106. Yet despite these measures, and increasing pressure on unemployed people since 1996 actively to seek work and participate in work experience programmes , the Australian Government still sees itself as struggling with what it calls "the challenge of welfare dependency."[192] Despite economic and employment growth, the proportion of the workforce receiving Income Support in Australia has remained virtually unchanged since 1993. Only one third of the working-age population on benefit are formally unemployed; the rest are people receiving means-tested benefits as a result of disability, parenting (either as sole or primary carers of dependent children), or due to their age and limited recent workforce experience (Partner Allowance, Widow Allowance and Mature Age Allowance). Academics told us that there was a fairly high degree of public resentment against benefit claimants, known as 'dole bludgers,' who were seen as getting something for nothing. A recent policy research paper from the Australian Department of Family and Community Services discussed "the popular view that low-income working families are no or little better off than families completely reliant on social security payments." It commented, "while strictly speaking this is not correct,...a couple with two teenage children will increase their disposable income by around $315 per week for a $1000 private income. For a couple with four older dependent children, the change in disposable

income is $152 out of $1000 of gross income." The report concluded that "there is evidence that the 'low-income trap' (what this report calls the poverty trap) is potentially more salient in Australia than in many other countries."[193]

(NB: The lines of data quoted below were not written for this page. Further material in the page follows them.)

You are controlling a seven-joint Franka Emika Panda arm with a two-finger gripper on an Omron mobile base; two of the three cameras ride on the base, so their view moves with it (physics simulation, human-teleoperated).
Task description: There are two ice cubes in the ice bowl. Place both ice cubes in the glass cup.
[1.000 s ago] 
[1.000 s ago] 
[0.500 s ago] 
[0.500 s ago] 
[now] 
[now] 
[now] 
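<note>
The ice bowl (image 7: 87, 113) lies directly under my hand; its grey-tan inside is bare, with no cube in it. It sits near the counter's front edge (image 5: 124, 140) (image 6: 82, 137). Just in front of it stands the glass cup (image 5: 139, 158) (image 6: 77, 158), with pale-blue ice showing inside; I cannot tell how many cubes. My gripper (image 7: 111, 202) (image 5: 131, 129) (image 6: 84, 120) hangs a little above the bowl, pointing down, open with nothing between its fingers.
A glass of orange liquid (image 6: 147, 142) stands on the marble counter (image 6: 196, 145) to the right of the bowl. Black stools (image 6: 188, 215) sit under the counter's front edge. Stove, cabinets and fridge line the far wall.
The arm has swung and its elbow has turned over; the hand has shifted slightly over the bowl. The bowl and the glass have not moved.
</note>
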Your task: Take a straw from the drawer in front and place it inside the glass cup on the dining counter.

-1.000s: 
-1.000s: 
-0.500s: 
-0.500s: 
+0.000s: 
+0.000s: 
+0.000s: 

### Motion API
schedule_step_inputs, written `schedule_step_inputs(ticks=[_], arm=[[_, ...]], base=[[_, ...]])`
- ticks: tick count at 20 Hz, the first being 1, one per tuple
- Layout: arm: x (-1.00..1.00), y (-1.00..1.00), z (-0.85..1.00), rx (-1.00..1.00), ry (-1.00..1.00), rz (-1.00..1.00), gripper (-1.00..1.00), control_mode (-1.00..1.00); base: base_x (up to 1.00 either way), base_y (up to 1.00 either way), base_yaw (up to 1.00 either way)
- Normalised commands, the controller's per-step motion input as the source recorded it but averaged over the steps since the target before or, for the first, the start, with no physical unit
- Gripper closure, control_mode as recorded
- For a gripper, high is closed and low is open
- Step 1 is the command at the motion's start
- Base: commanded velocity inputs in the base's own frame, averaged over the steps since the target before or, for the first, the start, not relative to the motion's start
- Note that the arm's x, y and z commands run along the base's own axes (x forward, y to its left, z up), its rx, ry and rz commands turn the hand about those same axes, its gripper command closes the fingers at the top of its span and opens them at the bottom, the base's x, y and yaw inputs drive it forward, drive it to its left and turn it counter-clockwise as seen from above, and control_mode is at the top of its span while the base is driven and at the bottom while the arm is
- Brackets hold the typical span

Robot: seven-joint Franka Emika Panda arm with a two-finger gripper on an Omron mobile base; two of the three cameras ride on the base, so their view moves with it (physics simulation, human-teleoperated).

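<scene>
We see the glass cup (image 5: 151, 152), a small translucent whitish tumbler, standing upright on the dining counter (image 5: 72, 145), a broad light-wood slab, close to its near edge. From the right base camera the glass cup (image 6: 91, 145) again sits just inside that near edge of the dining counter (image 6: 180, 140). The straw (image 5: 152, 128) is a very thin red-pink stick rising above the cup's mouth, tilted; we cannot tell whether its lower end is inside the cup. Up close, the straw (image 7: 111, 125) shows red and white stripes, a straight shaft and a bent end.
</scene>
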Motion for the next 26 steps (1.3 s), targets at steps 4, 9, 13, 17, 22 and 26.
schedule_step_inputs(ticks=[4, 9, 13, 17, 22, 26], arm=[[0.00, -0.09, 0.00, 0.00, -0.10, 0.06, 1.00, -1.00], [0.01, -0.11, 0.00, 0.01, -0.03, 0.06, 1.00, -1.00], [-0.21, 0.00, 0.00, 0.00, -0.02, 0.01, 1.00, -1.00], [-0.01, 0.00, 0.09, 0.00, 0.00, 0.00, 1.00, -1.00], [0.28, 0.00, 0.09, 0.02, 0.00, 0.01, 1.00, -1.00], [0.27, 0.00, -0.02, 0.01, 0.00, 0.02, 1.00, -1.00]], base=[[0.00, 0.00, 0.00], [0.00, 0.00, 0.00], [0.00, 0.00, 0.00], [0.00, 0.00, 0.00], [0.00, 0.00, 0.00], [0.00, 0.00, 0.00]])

107. Having examined systems of means-testing in some detail, we conclude that some answers to the criticisms of means-testing are possible but that there are structural reasons inherent in means-testing which run the risk of undermining key objectives of the present Government of tackling poverty, making work pay, and equipping people to take control of their lives.

The role of private insurance and occupational pensions

108. The Government's 1998 Green Paper on welfare reform listed as a key principle that "the public and private sectors should work in partnership to ensure that, wherever possible, people are insured against foreseeable risks and make provision for their retirement."[194] In its 1998 Green Paper on pension reform, the Government set out measures designed to reduce the share of pension income coming from the State from the present level of 60 per cent to 40 per cent by 2050.[195] The expectation is that the private sector, which currently accounts for 40 per cent of pension income, will increase its share. As Ms Bennett commented, "the relationship between state and private provision for risks and savings is therefore changing, with potential implications for the contributory principle."[196]

109. Professor Alcock described the relationship which Beveridge saw between state and private provision as follows:

    "The way in which I think Beveridge originally conceived the relationship between those two systems is that they were mutually compatible. You could have social insurance and private insurance operating alongside each other because everybody would be clear about what their social insurance rights were and could then use private insurance in order to build on those, so it would be a quite separate relationship which would develop as an individual through a commercial base."[197]

The TUC saw private insurance as providing a useful supplement to social insurance, but argued that it could not be assumed that private provision could substitute for state support:

    "While unions are proud of their record of negotiating high quality benefits from employers, especially pensions, we are also aware of the fact that many workers are not covered by these schemes, and that those outside the labour market are, by definition, unable to benefit from them. Without statutory rights to such benefits reliance on occupational provision will produce patchy coverage which misses those who need it most."[198]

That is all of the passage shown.